Дубровинский видел, как по рядам меньшевиков и бундовцев ходят многочисленные записки, как делегаты этих фракций больше перешептываются между собой, нежели вслушиваются в то, что говорится с трибуны. Расчет их оказался верен. Бесцельным поименным голосованием они зажали выборы в самый скудный остаток времени. Все знали: при любых обстоятельствах к семи часам вечера зал должен быть освобожден. Меньшевиков это теперь не беспокоило, свою роль они заранее отрепетировали и полагали, что предстоящая сумятица отразится потерями исключительно на стороне большевиков.

И этот момент наступил. Часы показывали без четверти шесть, когда измотанный донельзя Ленин попросил поляка Тышко заменить его в качестве председателя.

— Приступаем к выборам Центрального Комитета, — проговорил Тышко, кося сочувственным взглядом на побледневшего от усталости Ленина. — Имеется ли предложение организационной комиссии? Насколько мне известно, соглашение не состоялось.

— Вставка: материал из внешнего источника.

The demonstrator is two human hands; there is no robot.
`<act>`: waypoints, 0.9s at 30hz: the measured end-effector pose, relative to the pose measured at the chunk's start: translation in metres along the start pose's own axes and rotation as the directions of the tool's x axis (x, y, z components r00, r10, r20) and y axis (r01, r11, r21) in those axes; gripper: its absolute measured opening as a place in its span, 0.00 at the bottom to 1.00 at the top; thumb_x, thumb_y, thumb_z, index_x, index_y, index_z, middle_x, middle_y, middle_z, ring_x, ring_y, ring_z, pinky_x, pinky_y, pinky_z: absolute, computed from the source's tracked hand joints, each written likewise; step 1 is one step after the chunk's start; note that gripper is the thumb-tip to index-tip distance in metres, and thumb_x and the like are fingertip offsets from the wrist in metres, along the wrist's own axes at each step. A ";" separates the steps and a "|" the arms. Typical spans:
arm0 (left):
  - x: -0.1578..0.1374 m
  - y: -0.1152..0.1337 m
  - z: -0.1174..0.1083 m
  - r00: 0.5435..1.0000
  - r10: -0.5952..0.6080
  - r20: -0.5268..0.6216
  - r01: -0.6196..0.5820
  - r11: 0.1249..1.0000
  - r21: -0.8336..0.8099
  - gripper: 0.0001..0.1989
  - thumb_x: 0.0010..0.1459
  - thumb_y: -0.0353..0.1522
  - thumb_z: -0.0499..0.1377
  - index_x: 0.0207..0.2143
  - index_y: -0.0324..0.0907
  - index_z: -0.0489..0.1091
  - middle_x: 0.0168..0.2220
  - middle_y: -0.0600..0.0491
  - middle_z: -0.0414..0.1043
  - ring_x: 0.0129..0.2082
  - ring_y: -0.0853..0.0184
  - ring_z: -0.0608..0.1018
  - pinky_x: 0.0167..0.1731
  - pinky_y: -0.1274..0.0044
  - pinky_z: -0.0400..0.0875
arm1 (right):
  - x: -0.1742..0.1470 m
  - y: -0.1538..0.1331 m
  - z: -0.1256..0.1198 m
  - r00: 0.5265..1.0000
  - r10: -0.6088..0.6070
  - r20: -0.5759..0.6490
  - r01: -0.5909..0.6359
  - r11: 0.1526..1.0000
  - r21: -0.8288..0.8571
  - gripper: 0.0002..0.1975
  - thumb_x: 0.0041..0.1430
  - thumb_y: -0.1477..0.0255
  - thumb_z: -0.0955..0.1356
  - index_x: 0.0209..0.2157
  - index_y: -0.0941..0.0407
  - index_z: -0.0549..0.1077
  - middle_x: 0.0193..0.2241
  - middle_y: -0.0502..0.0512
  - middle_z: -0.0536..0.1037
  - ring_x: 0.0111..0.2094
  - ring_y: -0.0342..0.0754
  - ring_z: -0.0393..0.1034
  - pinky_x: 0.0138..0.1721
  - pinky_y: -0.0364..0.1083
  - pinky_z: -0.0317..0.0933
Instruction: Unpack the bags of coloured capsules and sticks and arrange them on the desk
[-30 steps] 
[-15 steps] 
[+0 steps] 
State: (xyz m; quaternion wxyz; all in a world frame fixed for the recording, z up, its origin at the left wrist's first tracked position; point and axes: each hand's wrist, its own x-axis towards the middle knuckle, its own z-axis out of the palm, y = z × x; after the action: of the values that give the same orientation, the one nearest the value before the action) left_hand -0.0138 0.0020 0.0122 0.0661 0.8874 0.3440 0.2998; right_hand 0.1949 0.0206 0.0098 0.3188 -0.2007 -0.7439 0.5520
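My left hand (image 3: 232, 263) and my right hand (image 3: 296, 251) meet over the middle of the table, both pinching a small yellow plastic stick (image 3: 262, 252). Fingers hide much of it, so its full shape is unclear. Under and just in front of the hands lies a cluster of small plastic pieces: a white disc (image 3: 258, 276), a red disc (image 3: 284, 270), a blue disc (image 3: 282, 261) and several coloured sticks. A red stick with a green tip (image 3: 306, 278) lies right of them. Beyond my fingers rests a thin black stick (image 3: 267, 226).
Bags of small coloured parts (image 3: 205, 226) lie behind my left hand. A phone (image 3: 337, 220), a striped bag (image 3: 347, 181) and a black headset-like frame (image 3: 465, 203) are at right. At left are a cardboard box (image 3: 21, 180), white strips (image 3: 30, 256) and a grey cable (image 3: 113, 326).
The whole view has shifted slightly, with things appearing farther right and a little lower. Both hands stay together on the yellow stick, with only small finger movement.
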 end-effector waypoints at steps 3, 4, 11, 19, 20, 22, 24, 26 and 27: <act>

Воцарилась настороженная тишина. Ведь через час съезд должен быть закрыт…

Меньшевики растерянно переглядывались: не слишком ли пересолили? Сумятица им нужна была попозднее, при обсуждении кандидатур.

В комиссии было достигнуто полное соглашение насчет численного состава ЦК в пятнадцать человек, теперь бундовцы требовали: четырнадцать! Ход, рассчитанный исключительно на разжигание страстей. Меньшевики торопливо поддержали предложение бундовцев и без скандала смирились, потерпев вместе с ними при голосовании поражение. Они экономили время, чтобы все его малые запасы отдать возне вокруг кандидатуры Ленина.

И снова были обескуражены: Ленина большевистская фракция в состав ЦК — членом ЦК — не назвала. Заряженная и наведенная меньшевиками на определенную цель пушка не выстрелила.

Тышко между тем объявлял порядок выборов и призывал делегатов голосовать, не теряя ни одной минуты.